IEC268-5 (1978) standard
Superseded by IEC60268-5 (2003)

  • Bandpass pink noise (Fs to 10Fs) with band-limiting filtering uses 6 dB per octave.
  • 6 dB crest factor using a 6th-order high-pass and 4th-order low-pass Butterworth type filters
  • Minimum impedance is used for the calculation of power.
  • The terms “Rated noise power” and “power handling capacity” are used.
  • Test duration is 100 hours, after which the speaker should not show appreciable damage.

EIA RS-426-A (1980) standard
Superseded by EIA RS-426-B (1998)

  • This is a standard by the (USA) Electronic Industries Association.
  • Also referred to as ANSI/CEA-426-B and ANSI/CTA-426-B.
  • The test is not a “power handling” specification anymore but an “optimum amplifier power”.
  • Includes a power compression test with a 40-10 kHz sweep sine wave played continuously in a loop,
  • Bandpass pink noise (Fs to 10Fs) with 6 dB crest factor at half the rated optimum amplifier power.
  • A distortion test and an 8-hour “accelerated life test” with additional test included.
  • None of the tests should result in appreciable damage or change to the parameters.
  • Calculation of power uses nominal impedance with 426-B instead of minimum impedance 426-A.

PerkAudio comments:

  • AES standard require me to de-rate the driver because of only a 2 hour test. I operate for 4 to 8 hours at a time.
  • IEC standard seems to be an overkill with a 100 hour test. Testing of one driver would be very costly.
  • EIA standard is supportable with an 8 horn duration test.

Causes of speaker failure

The causes for speaker failure can only be one of two conditions:

The causes for thermal failure include:

  • Running greater than two times average output power to the driver.
    • Match driver program power to amplifier RMS power rating
  • Excessive power outside the speaker bandpass (radio frequency, subsonic frequencies, deep bass …).
    • Always use high pass filters at 35 Hz or greater depending on driver application
    • Always use low pass filter at 20k Hz or less depending on driver application
  • Avoid amplifier clipping which creates distortion in turn creates more unwanted heat
    • Purchase amplifiers with clip circuit and monitor. Occasional flash is OK; continuous flicker unacceptable.
    • I have found that if my amplifiers about 75% input volume, I do not have problems.
    • Direct current at amplifier output, uncommon with today’s amplifiers but ensure DC protection feature.
  • Excessive equalization on the ends of the bandpass
    • Generate excessive heat with low efficiency transducers.
    • Application driver minimum 3% or 97 dBSPL drivers.
    • Extreme gain settings on basic LF and HF shelving which makes thermal failure more likely.
    • Follow standard equalization protocols.
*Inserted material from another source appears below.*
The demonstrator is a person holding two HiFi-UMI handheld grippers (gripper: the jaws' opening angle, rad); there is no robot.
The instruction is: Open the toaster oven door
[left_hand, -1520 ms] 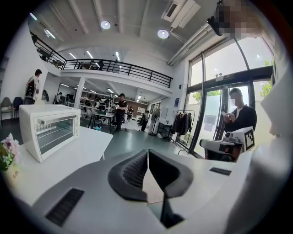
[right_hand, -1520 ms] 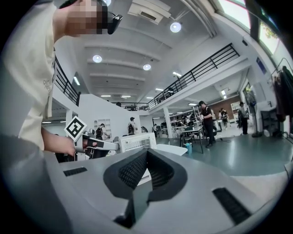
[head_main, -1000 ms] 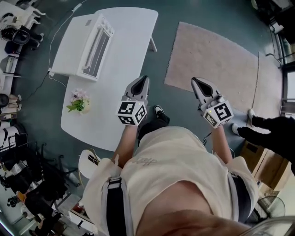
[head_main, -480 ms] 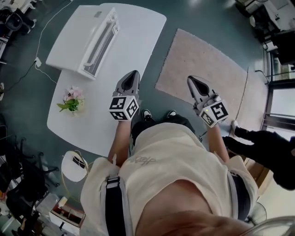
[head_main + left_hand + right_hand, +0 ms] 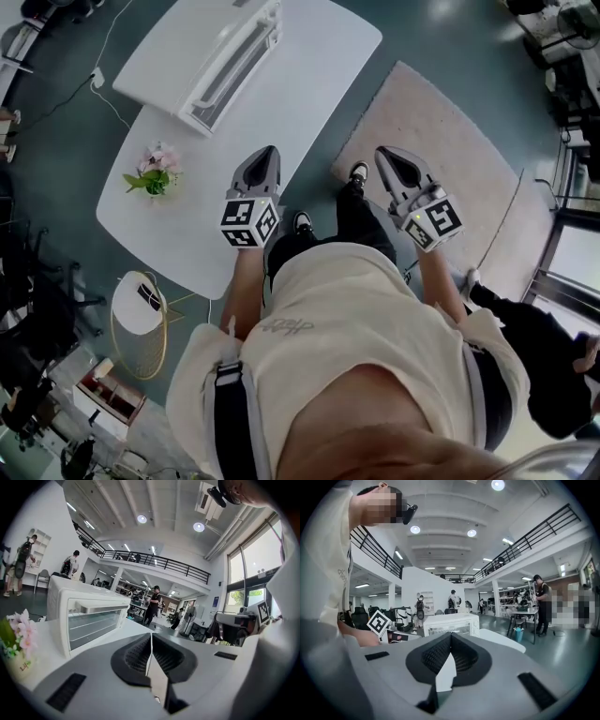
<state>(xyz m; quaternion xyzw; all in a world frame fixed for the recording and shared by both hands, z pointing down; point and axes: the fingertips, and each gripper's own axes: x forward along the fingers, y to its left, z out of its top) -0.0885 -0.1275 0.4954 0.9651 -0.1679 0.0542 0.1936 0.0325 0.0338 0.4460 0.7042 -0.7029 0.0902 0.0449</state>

The causes for mechanical failure include:

  • Excessive diaphragm (cone) movement.
    • The speaker shows greater excursion (backward and forward movement) the lower the frequency.
    • Cause voice coil to exit the gap, resulting in coil rubbing, and ending up shorting or opening windings.
    • The worst case is when the coil former hits the bottom pole piece (“bottoms out”) and gets deformed.
    • To prevent mechanical failure, avoid using signals below a speaker’s bandpass.
    • Use an amplifier of the correct power output.

Selecting amplifier power

To match a driver or enclosure to an amplifier, use two times the continuous power of the driver or enclosure, (sometimes referred to as RMS), to the RMS rating of the amplifier with a variation of ±20%.
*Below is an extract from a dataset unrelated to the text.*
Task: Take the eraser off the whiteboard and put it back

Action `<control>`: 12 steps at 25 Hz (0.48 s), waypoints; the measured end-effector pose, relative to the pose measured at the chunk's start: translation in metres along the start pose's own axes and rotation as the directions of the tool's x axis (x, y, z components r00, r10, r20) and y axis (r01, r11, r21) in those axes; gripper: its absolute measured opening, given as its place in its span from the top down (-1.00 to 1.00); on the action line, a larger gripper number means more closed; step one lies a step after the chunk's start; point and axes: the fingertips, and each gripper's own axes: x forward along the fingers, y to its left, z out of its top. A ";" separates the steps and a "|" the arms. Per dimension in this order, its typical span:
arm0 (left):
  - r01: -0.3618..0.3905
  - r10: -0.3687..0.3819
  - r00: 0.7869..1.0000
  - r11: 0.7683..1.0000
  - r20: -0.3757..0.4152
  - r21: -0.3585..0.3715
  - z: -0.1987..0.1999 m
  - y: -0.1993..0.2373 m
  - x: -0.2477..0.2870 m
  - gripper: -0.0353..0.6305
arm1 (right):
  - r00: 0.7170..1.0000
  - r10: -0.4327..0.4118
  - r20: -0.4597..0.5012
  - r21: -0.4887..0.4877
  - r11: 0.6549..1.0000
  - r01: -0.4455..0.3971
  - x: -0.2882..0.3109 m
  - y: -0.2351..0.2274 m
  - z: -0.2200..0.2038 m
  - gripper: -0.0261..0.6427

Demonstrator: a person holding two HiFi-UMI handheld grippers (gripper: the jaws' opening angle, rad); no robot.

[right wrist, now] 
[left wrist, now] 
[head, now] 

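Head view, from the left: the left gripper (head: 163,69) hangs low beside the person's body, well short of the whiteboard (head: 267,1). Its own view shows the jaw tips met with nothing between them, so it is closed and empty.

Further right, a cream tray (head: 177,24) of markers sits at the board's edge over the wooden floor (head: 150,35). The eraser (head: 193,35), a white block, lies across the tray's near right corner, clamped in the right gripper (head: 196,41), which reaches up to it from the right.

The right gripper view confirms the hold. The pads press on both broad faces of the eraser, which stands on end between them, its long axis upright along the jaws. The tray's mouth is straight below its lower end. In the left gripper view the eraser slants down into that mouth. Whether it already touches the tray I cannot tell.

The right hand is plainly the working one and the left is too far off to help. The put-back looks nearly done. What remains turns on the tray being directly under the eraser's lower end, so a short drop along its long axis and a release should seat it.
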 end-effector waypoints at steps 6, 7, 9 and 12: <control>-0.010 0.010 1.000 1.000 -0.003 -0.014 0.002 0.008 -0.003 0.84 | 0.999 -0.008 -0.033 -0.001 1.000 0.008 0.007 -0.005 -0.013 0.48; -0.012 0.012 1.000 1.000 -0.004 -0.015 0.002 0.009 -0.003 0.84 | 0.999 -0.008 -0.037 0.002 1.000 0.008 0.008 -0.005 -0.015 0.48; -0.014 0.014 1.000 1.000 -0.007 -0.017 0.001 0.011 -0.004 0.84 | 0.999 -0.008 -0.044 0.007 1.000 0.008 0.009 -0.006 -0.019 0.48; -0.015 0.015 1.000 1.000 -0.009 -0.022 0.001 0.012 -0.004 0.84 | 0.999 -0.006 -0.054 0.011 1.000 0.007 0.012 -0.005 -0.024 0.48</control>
The amplifier’s volume controls is an input attenuator, not an output volume control. Recommended setting for the volume is at 75% (three o’clock) for best results. This will allow you to get to optimum level (0 dB) input without clipping.
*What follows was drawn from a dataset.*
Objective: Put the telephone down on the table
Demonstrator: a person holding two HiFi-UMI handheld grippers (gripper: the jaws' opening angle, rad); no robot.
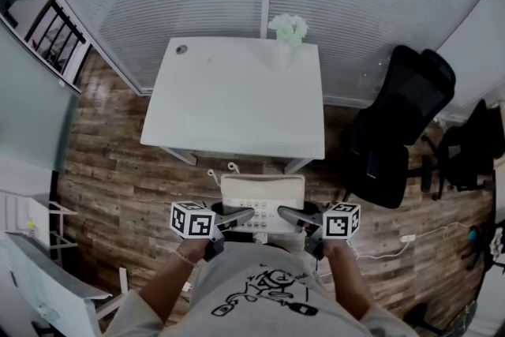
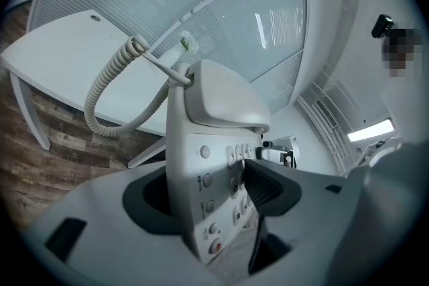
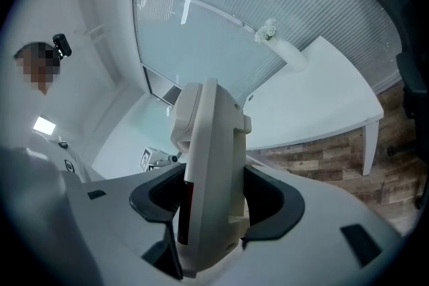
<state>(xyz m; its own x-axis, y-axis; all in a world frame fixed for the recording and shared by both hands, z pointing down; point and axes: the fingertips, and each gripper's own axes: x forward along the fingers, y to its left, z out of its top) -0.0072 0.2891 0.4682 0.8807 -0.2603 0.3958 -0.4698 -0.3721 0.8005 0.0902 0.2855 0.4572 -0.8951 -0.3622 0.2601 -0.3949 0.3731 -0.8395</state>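
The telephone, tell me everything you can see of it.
A cream plastic desk telephone, handset seated in its cradle, rows of buttons on its face, a coiled cord looping from its back. It is held face up over the wood floor, short of the white table, with the left gripper and right gripper clamped on its side edges.

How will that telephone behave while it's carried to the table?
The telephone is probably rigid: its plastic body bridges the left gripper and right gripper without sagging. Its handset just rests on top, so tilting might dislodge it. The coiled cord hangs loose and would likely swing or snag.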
Below is a table of best priced amplifiers to show matching results. The center two columns are the amplifier model and RMS rating at 8 ohms. The left and right columns are the program and average rating for the driver or enclosure at ±10%

The above is the recommendation is for sound reinforcement applications. In other applications, such as in a guitar application, the power of the driver must be much higher than the amplifier because of the large doses of distortion in the amplifier.